The relative anonymity provided by online financial services, as well as other features of technology, such as the speed at which transactions can occur and a lack of regulation from national and international authorities, contribute to the money laundering risk associated with e-wallets and mobile money. More specifically, those dangers include:
Lack of supervision: Some nations lack the necessary regulations to effectively address AML e-wallet issues. Money launderers may be able to take advantage of regulatory gaps and inconsistencies in this situation, as well as a general ignorance of the criminal tactics linked to e-wallet technology. Similar to this, criminals may attempt to transfer illicit funds across e-wallets located in several nations, dodging reporting requirements and rules about reporting suspicious behaviour.
Speed: E-wallet transactions happen swiftly and, in some situations, in real time, like all other digital financial services. This means that those who engage in money laundering can shift illicit monies around quickly while avoiding oversight measures and inquiries. Criminals can structure their transactions with the aid of quick transaction times: using several transfers between different accounts.
Anonymity: When eWallet companies use insufficient user identity verification procedures, criminals may be able to use their services to covertly launder money. When applying for accounts, money launderers may present false information about their identities, open accounts through proxies, or open a variety of accounts as part of their illicit activity.
Transaction concealment: Criminals may use e-wallet services to conceal their attempts at money laundering. To hide users' identities, many e-wallet accounts can be accessed from a single mobile device. In a similar vein, fraudsters may try to perform a lot of minor transactions in order to hide a greater amount of money that has been moved. To avoid the notice of financial authorities, e-wallets can also swiftly ease the transfer of money from one nation to another.
Complying with AML Regulations
The country’s AML/CFT system is yet to catch up with the growth of the country’s digital payment usage, and criminals have been exploiting the country’s weaknesses to launder money. Consequently, the Philippines has been placed among the FATF grey list countries. It is working hard to bolster its AML/CFT regulatory framework on par with international standards and improve its global reputation.
Given the context, it is critical for fintechs seeking a licence to have a formal anti-money laundering system of internal controls. Meanwhile, existing financial institutions should work towards enhancing the effectiveness and efficiency of their AML compliance programmes.
Member nations are required to enact the risk-based AML/CFT framework laid down by the Financial Action Task Force (FATF) into domestic law. As a result, businesses, including e-wallet service providers, must evaluate the risk posed by their clients and accordingly modify their AML e-wallet response.
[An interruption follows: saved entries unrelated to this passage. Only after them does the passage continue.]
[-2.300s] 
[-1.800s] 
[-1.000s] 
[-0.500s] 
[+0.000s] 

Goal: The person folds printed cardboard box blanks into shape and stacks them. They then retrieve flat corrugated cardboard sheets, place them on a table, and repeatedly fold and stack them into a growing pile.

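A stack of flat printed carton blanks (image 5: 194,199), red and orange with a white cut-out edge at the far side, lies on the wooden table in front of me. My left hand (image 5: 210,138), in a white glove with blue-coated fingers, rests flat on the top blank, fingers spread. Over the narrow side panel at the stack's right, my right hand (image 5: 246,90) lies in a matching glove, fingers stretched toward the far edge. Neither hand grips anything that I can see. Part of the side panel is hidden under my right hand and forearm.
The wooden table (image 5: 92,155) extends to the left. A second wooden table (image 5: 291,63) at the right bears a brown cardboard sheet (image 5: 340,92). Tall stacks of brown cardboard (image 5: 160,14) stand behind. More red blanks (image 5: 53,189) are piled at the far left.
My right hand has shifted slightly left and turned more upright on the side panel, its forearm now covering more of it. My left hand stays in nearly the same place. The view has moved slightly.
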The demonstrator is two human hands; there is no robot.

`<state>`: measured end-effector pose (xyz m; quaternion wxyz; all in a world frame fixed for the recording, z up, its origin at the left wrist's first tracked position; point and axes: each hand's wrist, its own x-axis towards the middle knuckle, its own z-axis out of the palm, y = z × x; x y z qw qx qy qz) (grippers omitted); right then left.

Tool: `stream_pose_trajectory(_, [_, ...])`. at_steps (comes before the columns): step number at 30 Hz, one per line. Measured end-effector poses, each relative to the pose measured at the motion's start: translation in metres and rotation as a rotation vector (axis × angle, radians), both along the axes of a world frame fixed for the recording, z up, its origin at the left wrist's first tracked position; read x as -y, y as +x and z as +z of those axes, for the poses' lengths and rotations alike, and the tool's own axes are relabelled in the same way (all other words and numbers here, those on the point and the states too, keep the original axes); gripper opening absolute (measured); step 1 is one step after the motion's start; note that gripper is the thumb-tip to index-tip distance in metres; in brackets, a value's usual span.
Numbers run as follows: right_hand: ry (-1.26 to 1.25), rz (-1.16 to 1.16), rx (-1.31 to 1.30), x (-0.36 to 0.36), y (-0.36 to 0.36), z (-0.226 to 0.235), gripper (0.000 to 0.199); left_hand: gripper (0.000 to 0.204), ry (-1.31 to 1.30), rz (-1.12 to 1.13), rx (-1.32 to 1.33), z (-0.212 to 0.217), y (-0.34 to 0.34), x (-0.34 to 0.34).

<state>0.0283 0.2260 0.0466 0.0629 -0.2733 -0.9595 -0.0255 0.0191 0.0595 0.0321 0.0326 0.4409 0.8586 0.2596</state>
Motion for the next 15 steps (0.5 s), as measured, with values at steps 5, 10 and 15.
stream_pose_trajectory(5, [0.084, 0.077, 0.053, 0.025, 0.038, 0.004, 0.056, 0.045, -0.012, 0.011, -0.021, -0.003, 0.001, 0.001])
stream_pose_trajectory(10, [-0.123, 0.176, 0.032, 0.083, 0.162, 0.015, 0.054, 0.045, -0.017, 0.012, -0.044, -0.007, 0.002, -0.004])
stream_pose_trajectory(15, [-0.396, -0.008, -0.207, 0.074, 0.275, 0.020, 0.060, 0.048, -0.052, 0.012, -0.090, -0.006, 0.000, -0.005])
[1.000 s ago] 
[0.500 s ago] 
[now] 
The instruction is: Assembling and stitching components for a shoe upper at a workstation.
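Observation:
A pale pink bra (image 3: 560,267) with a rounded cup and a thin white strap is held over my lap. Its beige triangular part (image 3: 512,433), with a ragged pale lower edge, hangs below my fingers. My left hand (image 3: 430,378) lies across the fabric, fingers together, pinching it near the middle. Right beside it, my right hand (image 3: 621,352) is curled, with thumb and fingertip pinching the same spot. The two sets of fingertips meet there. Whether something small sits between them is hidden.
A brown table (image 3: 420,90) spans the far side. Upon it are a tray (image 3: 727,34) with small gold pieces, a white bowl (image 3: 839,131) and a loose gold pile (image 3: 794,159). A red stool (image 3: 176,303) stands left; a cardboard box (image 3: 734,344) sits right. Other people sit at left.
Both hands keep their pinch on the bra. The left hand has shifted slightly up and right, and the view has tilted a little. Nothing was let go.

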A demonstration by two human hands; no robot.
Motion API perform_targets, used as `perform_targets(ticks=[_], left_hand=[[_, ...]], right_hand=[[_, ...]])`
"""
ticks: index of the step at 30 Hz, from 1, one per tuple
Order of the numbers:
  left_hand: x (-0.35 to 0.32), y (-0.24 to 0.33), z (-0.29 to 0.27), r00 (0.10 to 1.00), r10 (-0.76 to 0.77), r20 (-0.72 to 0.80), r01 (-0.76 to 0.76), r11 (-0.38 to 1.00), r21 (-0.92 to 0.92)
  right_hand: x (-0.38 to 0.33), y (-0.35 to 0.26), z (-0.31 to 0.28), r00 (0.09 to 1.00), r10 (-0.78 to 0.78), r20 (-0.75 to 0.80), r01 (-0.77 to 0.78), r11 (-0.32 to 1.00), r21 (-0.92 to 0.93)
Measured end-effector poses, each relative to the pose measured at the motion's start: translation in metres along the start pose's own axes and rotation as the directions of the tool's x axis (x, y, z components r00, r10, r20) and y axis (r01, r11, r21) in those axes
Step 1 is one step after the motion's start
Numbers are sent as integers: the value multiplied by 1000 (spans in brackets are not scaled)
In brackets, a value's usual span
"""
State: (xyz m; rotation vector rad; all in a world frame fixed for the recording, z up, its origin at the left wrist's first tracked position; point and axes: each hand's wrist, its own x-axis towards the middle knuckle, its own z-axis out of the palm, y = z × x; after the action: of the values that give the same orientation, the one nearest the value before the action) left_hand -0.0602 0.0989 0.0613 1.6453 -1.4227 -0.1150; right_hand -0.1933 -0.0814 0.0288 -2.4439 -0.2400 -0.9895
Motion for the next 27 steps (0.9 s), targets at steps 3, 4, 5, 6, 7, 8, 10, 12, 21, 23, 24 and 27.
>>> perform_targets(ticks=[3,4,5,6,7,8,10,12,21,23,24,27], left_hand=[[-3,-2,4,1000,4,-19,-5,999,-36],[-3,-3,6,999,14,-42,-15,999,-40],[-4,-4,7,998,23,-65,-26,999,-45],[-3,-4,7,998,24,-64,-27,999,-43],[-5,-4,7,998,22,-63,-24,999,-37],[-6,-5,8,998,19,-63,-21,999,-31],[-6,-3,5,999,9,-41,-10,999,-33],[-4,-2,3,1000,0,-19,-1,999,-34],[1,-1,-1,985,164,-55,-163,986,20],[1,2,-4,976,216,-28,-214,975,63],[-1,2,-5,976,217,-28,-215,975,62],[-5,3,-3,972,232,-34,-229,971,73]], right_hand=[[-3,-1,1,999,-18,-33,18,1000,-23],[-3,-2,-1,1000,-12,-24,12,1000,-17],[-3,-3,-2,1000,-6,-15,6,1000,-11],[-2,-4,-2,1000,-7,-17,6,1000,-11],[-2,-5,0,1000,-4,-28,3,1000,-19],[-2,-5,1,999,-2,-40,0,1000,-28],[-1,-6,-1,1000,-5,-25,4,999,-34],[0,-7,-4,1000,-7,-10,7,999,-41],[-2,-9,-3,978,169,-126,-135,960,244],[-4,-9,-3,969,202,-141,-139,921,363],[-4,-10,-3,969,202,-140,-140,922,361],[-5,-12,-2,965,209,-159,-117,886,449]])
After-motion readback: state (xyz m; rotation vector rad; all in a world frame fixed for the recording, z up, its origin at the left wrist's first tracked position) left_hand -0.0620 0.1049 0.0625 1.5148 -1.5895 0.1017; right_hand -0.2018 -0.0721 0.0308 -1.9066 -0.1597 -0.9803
The following steps should be included in anti-money laundering for eWallets in practise:
- Customer due diligence: E-wallet firms should do customer due diligence (CDD) checks to confirm information such as names, addresses, and dates of birth in order to accurately establish customer identities. Higher-risk clients should be subject to enhanced due diligence (EDD) procedures under the risk-based approach.
- Transaction monitoring: Providers of e-wallet services must keep an eye on customer transactions for any unusual behaviour that can point to money laundering. Businesses should have a suspicious activity report (SAR) protocol in place to promptly alert the authorities when suspicious activity is discovered.
- Screening and monitoring: Customers of e-wallet companies must be thoroughly screened to make sure they are not the target of international sanctions or mentioned negatively in the media, both of which could increase their risk of money laundering. Similar to this, businesses ought to check whether their clients qualify as politically exposed persons (PEPs).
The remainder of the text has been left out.